DJI était déjà dans le viseur du gouvernement américain depuis de longs mois, mais c’est maintenant officiel. Le département du commerce viendrait en effet de placer le célèbre constructeur de drone dans sa fameuse liste noire des entreprises qui présenteraient un risque pour la sécurité nationale des États-Unis, comme l’a indiqué Reuters. Conséquence : DJI ne peut plus vendre ses produits sur le sol américain, et la firme n’a même plus le droit de commercer avec des firmes américaines.

Cette sentence rappelle évidemment celle d’un certain Huawei, toujours dans l’impossibilité de commercer avec Google, et donc d’utiliser les services du géant californien sur ses derniers smartphones. Mais contrairement au cas Huawei, le gouvernement américain évoque cette fois des préoccupations en matière de droits de l’homme pour établir cette sanction. Comme le rapportait  il y a peu, DJI aurait en effet fourni des drones aux autorités chinoises afin de surveiller les Ouïghours dans la province du Xinjiang en 2017.
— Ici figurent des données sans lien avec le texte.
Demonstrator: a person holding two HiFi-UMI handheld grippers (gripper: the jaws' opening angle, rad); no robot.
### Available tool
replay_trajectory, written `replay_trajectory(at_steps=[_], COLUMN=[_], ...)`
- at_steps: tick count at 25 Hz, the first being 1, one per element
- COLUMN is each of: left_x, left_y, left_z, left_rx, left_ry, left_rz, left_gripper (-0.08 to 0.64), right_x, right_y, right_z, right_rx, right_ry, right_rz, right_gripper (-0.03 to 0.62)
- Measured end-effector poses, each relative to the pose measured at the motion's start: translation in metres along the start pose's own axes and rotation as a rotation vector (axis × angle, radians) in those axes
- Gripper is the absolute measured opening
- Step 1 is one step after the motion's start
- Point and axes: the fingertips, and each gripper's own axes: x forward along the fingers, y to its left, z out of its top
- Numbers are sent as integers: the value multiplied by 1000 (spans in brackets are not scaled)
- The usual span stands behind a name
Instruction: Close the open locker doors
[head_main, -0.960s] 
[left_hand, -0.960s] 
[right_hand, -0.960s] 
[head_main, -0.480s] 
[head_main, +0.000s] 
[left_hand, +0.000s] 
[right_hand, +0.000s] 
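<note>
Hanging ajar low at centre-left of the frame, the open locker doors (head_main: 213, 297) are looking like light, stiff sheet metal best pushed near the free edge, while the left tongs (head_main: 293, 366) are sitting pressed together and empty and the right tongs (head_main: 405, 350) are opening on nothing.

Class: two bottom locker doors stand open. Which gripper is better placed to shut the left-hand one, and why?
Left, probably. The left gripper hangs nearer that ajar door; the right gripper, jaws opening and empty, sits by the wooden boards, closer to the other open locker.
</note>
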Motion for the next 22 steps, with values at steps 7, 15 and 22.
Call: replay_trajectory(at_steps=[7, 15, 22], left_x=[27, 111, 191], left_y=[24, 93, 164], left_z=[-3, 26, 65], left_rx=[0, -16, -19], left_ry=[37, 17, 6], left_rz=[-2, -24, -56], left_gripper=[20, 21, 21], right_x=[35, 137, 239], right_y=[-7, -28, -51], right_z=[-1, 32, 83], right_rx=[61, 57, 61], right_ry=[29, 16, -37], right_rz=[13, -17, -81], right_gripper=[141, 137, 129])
Les préoccupations en matière de sécurité semblent néanmoins toujours présentes. En 2017, déjà, les services d’immigration américains faisaient déjà part de leurs soupçons envers les drones de la marque, les suspectant de récolter certaines informations pour le compte de Pékin. Cela avait amené l’armée américaine à interdire l’utilisation de drones DJI dans sa flotte. En 2019, le département de la Sécurité Intérieure des États-Unis remettait le couvert en publiant un document, dans lequel il accusait indirectement les produits de DJI de contenir « des composants susceptibles de compromettre vos données et de partager vos informations sur un serveur accessible au-delà de l’entreprise elle-même (…) sur le territoire d’un État autoritaire permettant à ses services de renseignement d’y accéder sans entrave ». Reste à savoir si cette liste d’entités supposées nocives à la sécurité nationale des États-Unis perdurera lorsque l’administration Biden prendra le pas sur celle de Trump. Joe Biden prendra ses fonctions à partir du 20 janvier prochain, mais cela laisse encore du temps à Donald Trump pour effectuer quelques manœuvres de ce genre.